▸ **Task statement**:
Copy each line of the material in which the word "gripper" appears.
--- START ---
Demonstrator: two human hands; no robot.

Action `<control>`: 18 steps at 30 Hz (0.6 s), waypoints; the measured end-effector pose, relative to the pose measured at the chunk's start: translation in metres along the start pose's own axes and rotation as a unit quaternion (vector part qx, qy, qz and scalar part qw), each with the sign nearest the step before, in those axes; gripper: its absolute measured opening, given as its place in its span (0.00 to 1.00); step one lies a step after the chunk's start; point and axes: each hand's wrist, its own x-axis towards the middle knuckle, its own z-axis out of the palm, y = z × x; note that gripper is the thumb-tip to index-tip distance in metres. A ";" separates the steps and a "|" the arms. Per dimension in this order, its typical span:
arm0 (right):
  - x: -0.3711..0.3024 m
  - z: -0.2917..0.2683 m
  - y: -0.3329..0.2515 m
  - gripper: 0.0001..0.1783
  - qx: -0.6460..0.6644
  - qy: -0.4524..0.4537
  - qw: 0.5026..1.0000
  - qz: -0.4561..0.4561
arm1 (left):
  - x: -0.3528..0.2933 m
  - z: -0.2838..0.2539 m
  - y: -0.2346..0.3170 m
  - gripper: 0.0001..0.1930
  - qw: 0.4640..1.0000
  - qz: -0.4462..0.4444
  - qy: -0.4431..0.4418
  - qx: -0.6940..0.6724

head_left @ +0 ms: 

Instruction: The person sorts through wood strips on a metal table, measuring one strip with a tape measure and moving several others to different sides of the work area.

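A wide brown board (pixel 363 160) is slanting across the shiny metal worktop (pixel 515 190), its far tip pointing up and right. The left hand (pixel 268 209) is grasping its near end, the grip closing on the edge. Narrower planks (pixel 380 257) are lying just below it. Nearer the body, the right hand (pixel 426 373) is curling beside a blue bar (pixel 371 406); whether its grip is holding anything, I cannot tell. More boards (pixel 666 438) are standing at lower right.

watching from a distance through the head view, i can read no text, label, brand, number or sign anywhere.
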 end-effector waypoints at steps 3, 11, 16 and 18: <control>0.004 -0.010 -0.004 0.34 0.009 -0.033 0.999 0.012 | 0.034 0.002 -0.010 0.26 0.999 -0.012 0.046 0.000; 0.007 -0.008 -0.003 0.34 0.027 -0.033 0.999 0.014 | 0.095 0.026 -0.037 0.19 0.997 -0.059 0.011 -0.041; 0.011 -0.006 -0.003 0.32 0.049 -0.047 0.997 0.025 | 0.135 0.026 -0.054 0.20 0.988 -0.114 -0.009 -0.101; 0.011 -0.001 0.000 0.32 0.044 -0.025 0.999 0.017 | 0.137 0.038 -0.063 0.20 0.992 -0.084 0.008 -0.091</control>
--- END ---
▸ **Result**:
Action `<control>`: 18 steps at 30 Hz (0.6 s), waypoints; the measured end-effector pose, relative to the pose measured at the chunk's start: translation in metres along the start pose's own axes and rotation as a unit quaternion (vector part qx, qy, qz and scalar part qw), each with the sign nearest the step before, in those axes; gripper: its absolute measured opening, given as its place in its span (0.00 to 1.00); step one lies a step after the chunk's start; point and axes: each hand's wrist, its own x-axis towards the middle knuckle, its own z-axis out of the palm, y = z × x; note that gripper is the thumb-tip to index-tip distance in metres. A ";" separates the steps and a "|" the arms. Per dimension in this order, its typical span:
  - gripper: 0.0001..0.1783
  - gripper: 0.0001..0.1930

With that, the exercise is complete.